The collection certainly has more variety than ever:
the engaging rhythm and shrill Kate Bush-esque vocals of Two Hands
contrast with the melodic nocturnal folk-jazz of Those Girls,
the energy and pathos in Shoulders are the exact opposite of the
Nick Drake-ian emptiness of Wolf.
The echoes of the Byrds and Bob Dylan in Replaced hardly prepare for the whispered swoon of
Cut My Hair.
Nobody doubts the sincerity of the project, but
the lyrical values of the album really depend on how much poetry one reads.
The musical values are low to non-existent.
Lenker released two solo albums during the covid-19 pandemic.
Songs (4AD, 2020) is most elaborate solo album yet, but it doesn't take much given how humble and spare the previous ones were.
The John Denver-esque Zombie Girl,
the waltzing lullaby Heavy Focus,
the pleasantly breezy Half Return (with the most intoxicating guitar picking),
and the almost breathless Anything
are the musical highlights.
Instrumentals (4AD, 2020) contains two lengthy instrumentals in the
tradition of John Fahey. Clearly she is no
virtuoso and Music for Indigo (21:12) quickly gets tedious because
her slow, clumsy, lo-fi playing can neither engage with superhuman finger-picking nor lull with dreamy passages, although occasionally she attempts a psychedelic detour or a more traditional honky-tonking pace.
Mostly Chimes (16:12) is a confused piece where repetitive patterns meet chirping birds and chiming bells. It all sounds amateurish.
The sprawling, 20-song double-album Dragon New Warm Mountain I Believe in You (4AD, 2022) is a wildly diverse collection, ranging from
the polyrhythmic ditty Though Time Escaping
to the Elliott Smith-esque depression of Promise Is a Pendulum, from the
whispered funk-rock dance Simulation Swarm
to the pensive folk balladry of Change and The Only Place,
from the country-jug shuffle Spud Infinity (somewhere between Norman Greenbaum and the Velvet Underground)

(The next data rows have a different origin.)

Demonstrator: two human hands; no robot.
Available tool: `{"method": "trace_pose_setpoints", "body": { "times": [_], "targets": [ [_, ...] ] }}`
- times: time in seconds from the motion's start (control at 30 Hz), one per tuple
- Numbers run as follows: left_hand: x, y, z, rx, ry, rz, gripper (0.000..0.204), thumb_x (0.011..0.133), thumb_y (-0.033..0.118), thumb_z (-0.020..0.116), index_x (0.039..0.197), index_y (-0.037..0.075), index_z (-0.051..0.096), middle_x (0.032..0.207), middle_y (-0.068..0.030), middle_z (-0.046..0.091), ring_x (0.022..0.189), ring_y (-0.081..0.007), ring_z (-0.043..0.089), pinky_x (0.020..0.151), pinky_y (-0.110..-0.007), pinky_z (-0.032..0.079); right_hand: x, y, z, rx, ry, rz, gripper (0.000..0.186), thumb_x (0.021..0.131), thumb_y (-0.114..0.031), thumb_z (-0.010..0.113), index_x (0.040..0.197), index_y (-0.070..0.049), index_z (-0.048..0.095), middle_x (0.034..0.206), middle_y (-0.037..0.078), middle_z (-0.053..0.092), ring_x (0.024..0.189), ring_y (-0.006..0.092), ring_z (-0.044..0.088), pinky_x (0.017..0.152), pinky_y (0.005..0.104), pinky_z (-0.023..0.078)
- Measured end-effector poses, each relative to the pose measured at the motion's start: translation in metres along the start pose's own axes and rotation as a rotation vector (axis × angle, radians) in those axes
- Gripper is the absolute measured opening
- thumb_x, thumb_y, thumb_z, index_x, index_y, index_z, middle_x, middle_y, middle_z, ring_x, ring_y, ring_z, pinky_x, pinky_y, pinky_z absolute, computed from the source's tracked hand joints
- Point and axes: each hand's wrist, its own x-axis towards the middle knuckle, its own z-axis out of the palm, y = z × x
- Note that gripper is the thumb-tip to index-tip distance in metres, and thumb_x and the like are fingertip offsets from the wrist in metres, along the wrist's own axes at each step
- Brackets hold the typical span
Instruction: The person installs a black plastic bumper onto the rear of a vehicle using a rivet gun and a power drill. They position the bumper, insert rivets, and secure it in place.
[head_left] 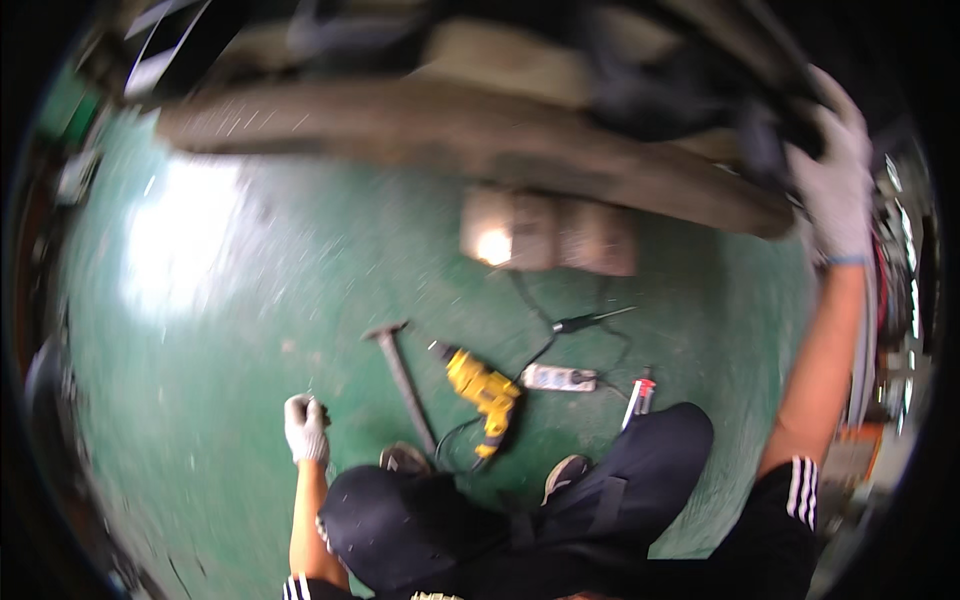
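My left hand [305,428], in a white work glove, hovers over the green floor at the lower left with its fingers curled closed. Whatever it may hold is too small or hidden to make out. My right hand [838,185], gloved too, is raised at the far right and grips the dark edge of a large raised piece. Along the front of that piece runs a long brown beam [430,125], smeared by motion. A hammer [402,380] and a yellow corded power drill [482,392] lie on the floor between my feet and the beam.
A white power strip [558,378] lies right of the drill, with a dark-handled pointed tool [578,323] beyond it. A red-and-white tube [638,398] is beside my right knee. Two blurred boxy blocks [510,230] stand under the beam. An orange box [855,455] sits at the right.
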Motion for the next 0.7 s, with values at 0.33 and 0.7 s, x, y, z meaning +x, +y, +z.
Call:
{"method": "trace_pose_setpoints", "body": {
  "times": [0.33,0.7],
  "targets": [
    [-0.161,0.427,0.232,-0.229,-0.881,0.469,0.024,0.112,0.021,0.064,0.121,-0.001,0.060,0.089,-0.0110,0.074,0.071,-0.0156,0.069,0.065,-0.030,0.057,-0.014,0.006,-0.016,0.078,0.130,-0.065,0.039,0.073,-0.018,0.084,0.110,-0.006,0.075,0.150,0.022,0.055,0.138,0.0442,0.053,0.119,0.0517,0.046],
    [-0.177,0.449,0.351,-0.885,-0.892,0.398,0.023,0.115,0.021,0.060,0.118,-0.001,0.065,0.105,-0.0155,0.076,0.092,-0.0253,0.075,0.086,-0.039,0.064,-0.030,0.008,-0.010,0.090,0.214,-0.074,0.043,0.077,-0.019,0.085,0.115,-0.002,0.075,0.154,0.020,0.054,0.138,0.0434,0.052,0.120,0.0504,0.046]
  ]
}}
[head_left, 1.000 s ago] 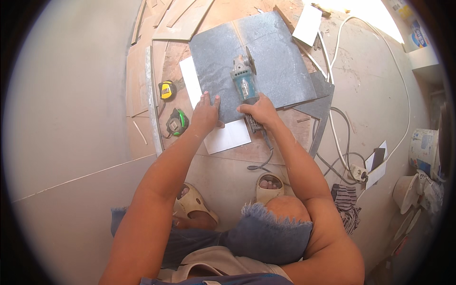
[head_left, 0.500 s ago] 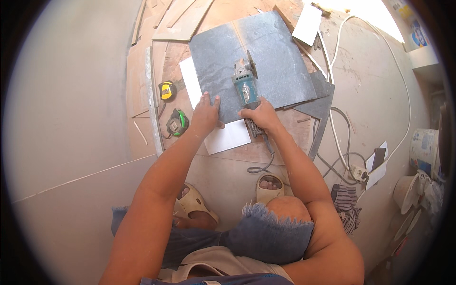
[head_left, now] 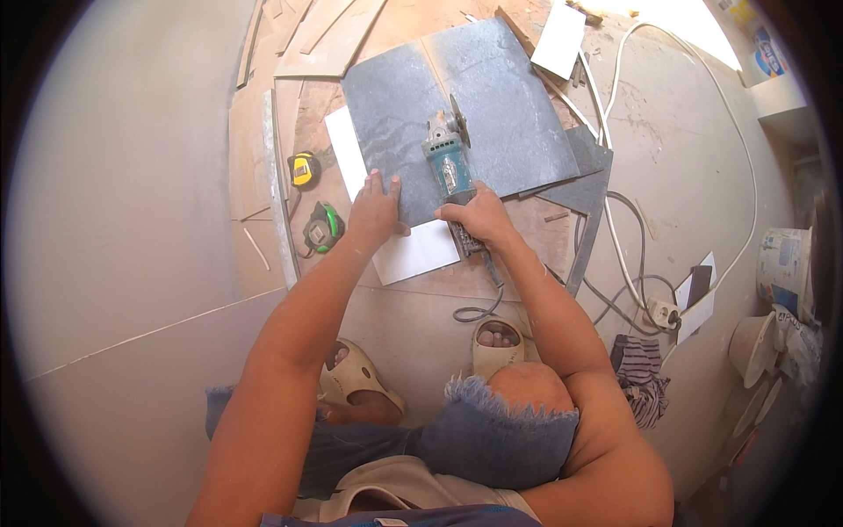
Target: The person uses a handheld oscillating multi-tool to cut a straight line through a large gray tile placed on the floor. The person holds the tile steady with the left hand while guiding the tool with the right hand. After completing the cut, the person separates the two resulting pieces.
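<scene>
Across the right side of the frame spreads a dusty grey floor. From the lower edge, a person's two bare arms reach up past frayed denim shorts and tan sandals.

At the upper middle, a large dark grey tile lies flat, turned slightly askew. To its left, a long metal strip runs up the frame, and white pieces show along the tile's left and lower edges.

Over the tile's lower middle, a teal grinder points away from the person. Its thin disc stands on edge at the right of the tool's head; whether it is spinning or touching the tile cannot be told.

The right hand is wrapped around the grinder's dark rear body. The left hand covers the tile's lower left corner, fingers stretched on top, thumb at the near edge; whether it pinches that edge cannot be told.

Left of the tile sit two tape measures, one yellow, one green.

Thinnest of all, a pale line runs from the tile's top edge toward the disc. It looks like a cut, so the work seems partly done: the upper stretch is marked, while the lower stretch, largely hidden by the grinder, appears to be left.
</scene>
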The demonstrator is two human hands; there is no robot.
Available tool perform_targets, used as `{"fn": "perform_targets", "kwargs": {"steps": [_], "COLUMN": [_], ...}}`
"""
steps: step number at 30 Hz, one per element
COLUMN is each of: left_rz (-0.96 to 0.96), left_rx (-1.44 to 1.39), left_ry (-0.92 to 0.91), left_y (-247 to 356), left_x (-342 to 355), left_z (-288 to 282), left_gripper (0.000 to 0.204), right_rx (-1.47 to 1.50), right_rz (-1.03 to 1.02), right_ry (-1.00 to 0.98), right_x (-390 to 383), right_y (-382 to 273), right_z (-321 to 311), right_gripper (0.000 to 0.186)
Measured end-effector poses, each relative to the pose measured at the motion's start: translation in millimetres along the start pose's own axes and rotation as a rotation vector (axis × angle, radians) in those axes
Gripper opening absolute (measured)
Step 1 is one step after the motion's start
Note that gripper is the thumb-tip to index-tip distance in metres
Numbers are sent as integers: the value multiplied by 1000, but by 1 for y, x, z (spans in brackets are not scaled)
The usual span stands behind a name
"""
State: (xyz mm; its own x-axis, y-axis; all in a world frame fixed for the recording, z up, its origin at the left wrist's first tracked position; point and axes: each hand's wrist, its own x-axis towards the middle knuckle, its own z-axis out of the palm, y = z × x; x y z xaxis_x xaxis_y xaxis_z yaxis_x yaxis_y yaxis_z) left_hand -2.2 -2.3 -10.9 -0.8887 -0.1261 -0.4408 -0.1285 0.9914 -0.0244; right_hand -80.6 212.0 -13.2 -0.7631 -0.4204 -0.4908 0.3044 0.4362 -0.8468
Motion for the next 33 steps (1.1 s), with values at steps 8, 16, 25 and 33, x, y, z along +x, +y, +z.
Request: {"fn": "perform_targets", "kwargs": {"steps": [8,16,25,33], "left_rz": [-5,8,12,8], "left_rx": [1,-6,-12,-4], "left_ry": [-3,21,27,12], "left_y": [1,1,-1,1], "left_x": [1,-1,-1,-1], "left_z": [1,-1,0,-2], "left_gripper": [116,116,114,114], "right_rx": [-30,-82,-129,-104], "right_rz": [43,23,67,66], "right_ry": [-13,0,-29,-56], "right_x": [-14,-16,-23,-28], "right_y": [-12,-1,-4,0], "right_z": [-5,-4,-6,-9], "right_gripper": [85,92,101,99]}}
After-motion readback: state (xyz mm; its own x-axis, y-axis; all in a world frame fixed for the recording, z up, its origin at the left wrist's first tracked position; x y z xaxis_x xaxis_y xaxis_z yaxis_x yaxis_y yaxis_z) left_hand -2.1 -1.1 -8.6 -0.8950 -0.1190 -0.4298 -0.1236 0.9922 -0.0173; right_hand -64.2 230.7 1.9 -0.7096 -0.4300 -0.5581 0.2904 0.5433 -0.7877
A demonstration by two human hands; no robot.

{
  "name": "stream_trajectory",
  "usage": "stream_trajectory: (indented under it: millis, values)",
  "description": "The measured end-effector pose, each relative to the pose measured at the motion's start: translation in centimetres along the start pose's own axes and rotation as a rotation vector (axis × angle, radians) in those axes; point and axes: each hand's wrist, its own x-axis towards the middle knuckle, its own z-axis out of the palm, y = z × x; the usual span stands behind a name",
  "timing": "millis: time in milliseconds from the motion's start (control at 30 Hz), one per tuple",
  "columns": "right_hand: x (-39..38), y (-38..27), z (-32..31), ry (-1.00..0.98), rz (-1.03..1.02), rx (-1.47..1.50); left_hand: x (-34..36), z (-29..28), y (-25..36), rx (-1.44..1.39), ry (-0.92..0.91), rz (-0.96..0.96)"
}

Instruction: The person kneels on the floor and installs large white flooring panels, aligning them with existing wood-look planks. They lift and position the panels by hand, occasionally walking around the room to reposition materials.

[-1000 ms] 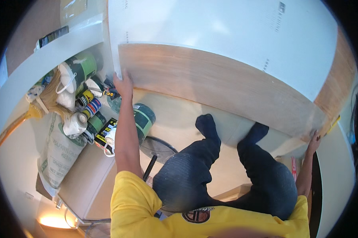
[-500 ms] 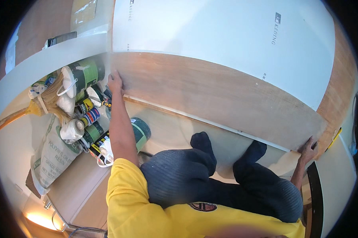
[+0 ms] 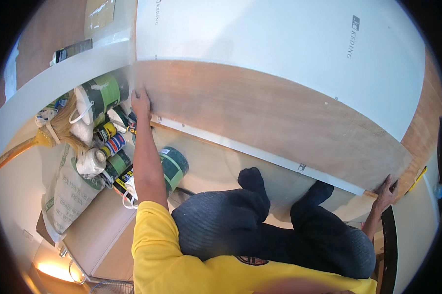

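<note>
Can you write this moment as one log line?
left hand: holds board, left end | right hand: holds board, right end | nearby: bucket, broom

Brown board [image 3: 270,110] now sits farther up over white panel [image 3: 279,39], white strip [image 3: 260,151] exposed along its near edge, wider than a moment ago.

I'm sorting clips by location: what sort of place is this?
Likely an indoor room under renovation: a long wood-grain panel stretches across the front, with green buckets and a straw broom toward the left.
</note>
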Motion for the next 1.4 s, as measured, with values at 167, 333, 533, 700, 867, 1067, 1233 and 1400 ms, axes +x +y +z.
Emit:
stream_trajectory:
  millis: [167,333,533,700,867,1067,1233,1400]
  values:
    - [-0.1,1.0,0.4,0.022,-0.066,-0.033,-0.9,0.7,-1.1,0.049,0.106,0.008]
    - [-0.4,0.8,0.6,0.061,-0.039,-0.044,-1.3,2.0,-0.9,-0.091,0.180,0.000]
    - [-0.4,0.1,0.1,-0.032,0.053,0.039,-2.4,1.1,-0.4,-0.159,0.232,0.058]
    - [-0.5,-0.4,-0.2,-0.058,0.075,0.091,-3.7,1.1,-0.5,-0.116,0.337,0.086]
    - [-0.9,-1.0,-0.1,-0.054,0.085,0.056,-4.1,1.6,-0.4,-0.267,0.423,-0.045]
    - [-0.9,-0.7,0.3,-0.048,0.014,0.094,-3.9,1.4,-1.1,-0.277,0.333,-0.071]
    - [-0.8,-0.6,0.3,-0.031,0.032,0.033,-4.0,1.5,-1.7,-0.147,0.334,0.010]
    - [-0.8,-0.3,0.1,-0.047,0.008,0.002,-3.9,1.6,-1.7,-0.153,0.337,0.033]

to the glitchy electronic soundscape of Blurred View.
On one hand there are the 1970s vibes of Red Moon in the tradition of Joni Mitchell and Neil Young, on the other hand there is the
martial blues-rock of Love Love Love and occasionally a
vehemence that is almost garage-rock (Little Things).
James Krivchenia, producer and drummer, is probably more responsible for the sound than Adrianne Lenker.
The album was their biggest critical and commercial success.